XXII QUE LE LECTEUR AURAIT PU ÉCRIRE LUI-MÊME, TANT IL FINIT D'UNE FAÇON PEU INATTENDUE!

La Grande-Muraille – un paravent chinois, long de quatre cents lieues -, construite au 1e siècle par l'empereur Tisi-Chi-Houang-Ti, s'étend depuis le golfe de Léao-Tong, dans lequel elle trempe ses deux jetées, jusque dans le Kan-Sou, où elle se réduit aux proportions d'un simple mur. C'est une succession ininterrompue de doubles remparts, défendus par des bastions et des tours, hauts de cinquante pieds, larges de vingt, granit par leur base, briques à leur revêtement supérieur, qui suivent avec hardiesse le profil des capricieuses montagnes de la frontière russo-chinoise.

Du côté du Céleste Empire, la muraille est en assez mauvais état. Du côté de la Mantchourie, elle se présente sous un aspect plus rassurant, et ses créneaux lui font encore un magnifique ourlet de pierres.

De défenseurs, sur cette longue ligne de fortifications, point; de canons, pas davantage. Le Russe, le Tartare, le Kirghis, aussi bien que les Fils du Ciel, peuvent librement passer à travers ses portes. Le paravent ne préserve plus la frontière septentrionale de l'Empire, pas même de cette fine poussière mongole, que le vent du nord emporte parfois jusqu'à sa capitale.

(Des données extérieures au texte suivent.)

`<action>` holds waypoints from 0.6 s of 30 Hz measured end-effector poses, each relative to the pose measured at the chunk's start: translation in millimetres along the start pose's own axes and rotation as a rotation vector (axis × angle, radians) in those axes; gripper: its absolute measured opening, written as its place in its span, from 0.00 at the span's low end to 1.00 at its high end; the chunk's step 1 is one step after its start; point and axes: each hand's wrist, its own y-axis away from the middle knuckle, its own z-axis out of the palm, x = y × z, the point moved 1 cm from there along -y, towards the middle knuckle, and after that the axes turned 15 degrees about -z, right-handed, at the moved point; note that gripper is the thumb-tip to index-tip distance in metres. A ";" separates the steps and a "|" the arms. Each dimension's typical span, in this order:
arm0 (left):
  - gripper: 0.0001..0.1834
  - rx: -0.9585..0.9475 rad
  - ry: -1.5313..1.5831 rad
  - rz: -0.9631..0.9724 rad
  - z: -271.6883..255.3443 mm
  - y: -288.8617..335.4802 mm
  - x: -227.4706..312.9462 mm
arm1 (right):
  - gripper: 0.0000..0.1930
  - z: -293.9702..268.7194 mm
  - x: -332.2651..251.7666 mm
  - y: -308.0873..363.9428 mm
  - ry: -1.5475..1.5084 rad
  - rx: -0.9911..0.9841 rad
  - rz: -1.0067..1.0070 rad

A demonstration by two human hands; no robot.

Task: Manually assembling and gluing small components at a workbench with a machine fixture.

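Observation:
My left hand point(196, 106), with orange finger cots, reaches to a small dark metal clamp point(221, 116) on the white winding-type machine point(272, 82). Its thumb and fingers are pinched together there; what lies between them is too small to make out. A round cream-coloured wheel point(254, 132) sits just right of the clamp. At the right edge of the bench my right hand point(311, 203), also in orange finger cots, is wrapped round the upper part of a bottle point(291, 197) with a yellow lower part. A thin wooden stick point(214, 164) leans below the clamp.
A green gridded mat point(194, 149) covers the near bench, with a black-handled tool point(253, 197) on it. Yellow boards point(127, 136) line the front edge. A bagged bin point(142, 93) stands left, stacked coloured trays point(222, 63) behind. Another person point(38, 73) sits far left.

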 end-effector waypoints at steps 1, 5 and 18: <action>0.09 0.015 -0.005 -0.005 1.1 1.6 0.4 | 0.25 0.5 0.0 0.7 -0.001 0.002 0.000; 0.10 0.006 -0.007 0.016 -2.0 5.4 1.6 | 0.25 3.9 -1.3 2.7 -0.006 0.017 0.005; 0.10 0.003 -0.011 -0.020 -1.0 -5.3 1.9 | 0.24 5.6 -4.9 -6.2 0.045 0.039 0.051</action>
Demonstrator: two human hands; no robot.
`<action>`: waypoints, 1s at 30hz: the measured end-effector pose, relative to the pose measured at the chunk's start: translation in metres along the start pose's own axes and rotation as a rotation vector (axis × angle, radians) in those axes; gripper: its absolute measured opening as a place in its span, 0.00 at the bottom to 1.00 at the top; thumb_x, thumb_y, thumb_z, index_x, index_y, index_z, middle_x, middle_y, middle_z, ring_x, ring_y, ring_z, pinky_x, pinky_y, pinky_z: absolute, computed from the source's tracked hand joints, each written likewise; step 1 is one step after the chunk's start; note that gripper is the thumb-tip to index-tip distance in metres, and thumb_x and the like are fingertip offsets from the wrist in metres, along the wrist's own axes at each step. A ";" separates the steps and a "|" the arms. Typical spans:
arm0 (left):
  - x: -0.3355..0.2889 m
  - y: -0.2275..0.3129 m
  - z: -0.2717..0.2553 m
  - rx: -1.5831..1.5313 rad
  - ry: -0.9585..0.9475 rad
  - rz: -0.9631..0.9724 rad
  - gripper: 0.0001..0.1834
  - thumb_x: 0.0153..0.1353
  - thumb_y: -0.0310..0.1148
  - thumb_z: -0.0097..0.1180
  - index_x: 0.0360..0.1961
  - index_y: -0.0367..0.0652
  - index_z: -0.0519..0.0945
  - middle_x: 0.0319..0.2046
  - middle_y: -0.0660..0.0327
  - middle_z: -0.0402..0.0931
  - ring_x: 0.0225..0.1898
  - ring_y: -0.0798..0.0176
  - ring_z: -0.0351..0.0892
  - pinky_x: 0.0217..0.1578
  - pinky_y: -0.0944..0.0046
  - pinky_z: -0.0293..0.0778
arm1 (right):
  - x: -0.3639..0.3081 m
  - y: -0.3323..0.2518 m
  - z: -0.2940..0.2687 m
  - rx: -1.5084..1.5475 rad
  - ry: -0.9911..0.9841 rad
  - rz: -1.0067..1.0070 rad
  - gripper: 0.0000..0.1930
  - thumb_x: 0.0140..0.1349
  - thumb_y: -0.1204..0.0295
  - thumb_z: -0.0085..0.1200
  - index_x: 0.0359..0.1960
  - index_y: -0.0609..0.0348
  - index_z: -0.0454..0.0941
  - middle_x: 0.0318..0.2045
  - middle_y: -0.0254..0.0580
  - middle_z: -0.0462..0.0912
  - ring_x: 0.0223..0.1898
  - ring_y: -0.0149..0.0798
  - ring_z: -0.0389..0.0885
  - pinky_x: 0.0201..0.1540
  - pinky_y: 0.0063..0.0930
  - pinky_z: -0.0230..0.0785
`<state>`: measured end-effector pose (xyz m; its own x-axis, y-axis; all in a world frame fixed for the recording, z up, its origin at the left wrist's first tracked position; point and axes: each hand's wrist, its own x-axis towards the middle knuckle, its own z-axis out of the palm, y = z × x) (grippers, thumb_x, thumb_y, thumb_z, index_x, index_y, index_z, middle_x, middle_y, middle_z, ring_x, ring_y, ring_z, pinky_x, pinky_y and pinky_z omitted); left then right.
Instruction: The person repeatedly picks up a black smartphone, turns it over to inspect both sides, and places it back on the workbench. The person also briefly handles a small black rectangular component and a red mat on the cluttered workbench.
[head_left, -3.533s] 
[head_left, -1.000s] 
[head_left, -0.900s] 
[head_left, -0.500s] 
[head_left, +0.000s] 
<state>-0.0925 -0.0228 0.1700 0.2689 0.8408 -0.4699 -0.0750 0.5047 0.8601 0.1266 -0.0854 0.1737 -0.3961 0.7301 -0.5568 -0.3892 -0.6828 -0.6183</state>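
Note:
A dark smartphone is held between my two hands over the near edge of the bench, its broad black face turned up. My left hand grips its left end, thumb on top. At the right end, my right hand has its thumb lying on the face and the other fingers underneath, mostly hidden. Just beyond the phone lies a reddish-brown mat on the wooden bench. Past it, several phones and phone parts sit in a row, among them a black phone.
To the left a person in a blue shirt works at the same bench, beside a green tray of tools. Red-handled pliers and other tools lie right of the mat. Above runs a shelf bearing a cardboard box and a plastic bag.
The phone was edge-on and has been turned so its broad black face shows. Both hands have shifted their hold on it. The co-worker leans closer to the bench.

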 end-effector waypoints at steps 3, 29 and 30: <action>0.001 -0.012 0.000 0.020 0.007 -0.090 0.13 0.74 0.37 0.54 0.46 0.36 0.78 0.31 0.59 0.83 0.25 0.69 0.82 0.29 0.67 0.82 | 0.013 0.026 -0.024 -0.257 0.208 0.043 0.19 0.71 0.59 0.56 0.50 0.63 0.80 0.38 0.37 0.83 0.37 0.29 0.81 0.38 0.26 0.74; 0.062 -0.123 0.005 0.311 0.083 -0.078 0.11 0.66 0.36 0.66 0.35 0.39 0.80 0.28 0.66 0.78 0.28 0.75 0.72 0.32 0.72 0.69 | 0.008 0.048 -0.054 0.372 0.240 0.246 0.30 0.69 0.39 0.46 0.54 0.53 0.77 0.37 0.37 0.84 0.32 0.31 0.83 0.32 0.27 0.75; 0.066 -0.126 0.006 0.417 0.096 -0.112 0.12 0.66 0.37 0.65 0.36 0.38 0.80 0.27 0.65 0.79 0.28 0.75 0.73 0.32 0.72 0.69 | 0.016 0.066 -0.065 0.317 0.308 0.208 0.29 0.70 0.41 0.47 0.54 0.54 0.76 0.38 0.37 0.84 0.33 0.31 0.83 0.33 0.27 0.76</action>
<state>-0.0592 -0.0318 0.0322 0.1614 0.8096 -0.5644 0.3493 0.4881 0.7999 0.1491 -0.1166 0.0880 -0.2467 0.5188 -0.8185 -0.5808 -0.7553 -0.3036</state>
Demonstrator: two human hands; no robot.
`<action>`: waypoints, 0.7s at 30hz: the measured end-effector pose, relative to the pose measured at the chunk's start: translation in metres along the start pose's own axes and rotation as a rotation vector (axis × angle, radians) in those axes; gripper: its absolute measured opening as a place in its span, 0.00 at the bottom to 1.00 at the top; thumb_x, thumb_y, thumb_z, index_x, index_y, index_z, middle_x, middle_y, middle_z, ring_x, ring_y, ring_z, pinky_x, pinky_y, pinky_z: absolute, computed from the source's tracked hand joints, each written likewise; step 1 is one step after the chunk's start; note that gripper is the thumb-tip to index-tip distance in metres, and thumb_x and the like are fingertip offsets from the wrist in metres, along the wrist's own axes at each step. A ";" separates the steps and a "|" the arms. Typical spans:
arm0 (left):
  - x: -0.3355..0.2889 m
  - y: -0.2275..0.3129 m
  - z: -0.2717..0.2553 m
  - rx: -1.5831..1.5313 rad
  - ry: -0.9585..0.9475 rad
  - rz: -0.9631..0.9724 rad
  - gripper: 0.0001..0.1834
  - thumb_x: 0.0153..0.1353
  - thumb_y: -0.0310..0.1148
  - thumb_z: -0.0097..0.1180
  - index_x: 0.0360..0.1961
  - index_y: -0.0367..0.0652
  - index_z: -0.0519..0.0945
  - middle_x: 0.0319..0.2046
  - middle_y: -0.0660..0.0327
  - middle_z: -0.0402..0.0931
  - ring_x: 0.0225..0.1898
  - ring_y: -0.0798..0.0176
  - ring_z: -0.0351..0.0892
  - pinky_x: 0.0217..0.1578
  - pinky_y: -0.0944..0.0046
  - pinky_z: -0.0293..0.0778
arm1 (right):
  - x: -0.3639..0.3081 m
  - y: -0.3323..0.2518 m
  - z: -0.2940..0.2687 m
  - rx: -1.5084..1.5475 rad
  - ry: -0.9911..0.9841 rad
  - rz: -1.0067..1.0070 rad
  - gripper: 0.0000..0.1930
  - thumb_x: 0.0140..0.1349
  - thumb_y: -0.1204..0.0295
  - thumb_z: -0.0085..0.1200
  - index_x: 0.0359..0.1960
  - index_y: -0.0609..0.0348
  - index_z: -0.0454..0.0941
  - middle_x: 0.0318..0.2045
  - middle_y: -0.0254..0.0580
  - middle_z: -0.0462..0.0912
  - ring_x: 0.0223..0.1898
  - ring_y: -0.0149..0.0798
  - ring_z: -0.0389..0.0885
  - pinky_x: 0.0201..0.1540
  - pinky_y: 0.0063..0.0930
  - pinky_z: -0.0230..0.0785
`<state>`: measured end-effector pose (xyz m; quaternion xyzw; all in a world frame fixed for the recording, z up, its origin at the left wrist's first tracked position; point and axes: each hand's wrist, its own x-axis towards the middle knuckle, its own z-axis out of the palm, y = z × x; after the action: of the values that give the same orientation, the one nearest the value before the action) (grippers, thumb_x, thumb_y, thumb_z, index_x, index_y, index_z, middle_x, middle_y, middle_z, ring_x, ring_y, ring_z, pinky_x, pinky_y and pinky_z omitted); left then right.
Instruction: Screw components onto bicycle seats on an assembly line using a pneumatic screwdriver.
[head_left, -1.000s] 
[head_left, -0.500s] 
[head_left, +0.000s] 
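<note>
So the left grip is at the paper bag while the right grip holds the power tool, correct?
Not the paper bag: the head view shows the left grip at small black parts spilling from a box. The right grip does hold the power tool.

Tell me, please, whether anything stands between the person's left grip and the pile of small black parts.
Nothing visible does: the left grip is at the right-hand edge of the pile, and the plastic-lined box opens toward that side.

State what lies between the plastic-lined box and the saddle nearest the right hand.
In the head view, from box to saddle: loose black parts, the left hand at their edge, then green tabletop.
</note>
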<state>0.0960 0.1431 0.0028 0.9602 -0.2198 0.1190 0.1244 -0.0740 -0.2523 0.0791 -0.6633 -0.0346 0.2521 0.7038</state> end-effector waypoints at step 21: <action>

Ce fut sous la poterne de l'un de ces bastions déserts que Kin-Fo et Soun, après une fort mauvaise nuit passée sur la paille, durent s'enfoncer le lendemain matin, escortés par une douzaine d'hommes, qui ne pouvaient appartenir qu'à la bande de Lao-Shen.

Quant au guide, il avait disparu. Mais il n'était plus possible à Kin-Fo de se faire aucune illusion. Ce n'était point le hasard qui avait mis ce traître sur son chemin.

L'ex-client de la Centenaire avait évidemment été attendu par ce misérable. Son hésitation à s'aventurer au-delà de la Grande-Muraille n'était qu'une ruse pour dérouter les soupçons. Ce coquin appartenait bien au Taï-ping, et ce ne pouvait être que par ses ordres qu'il avait agi.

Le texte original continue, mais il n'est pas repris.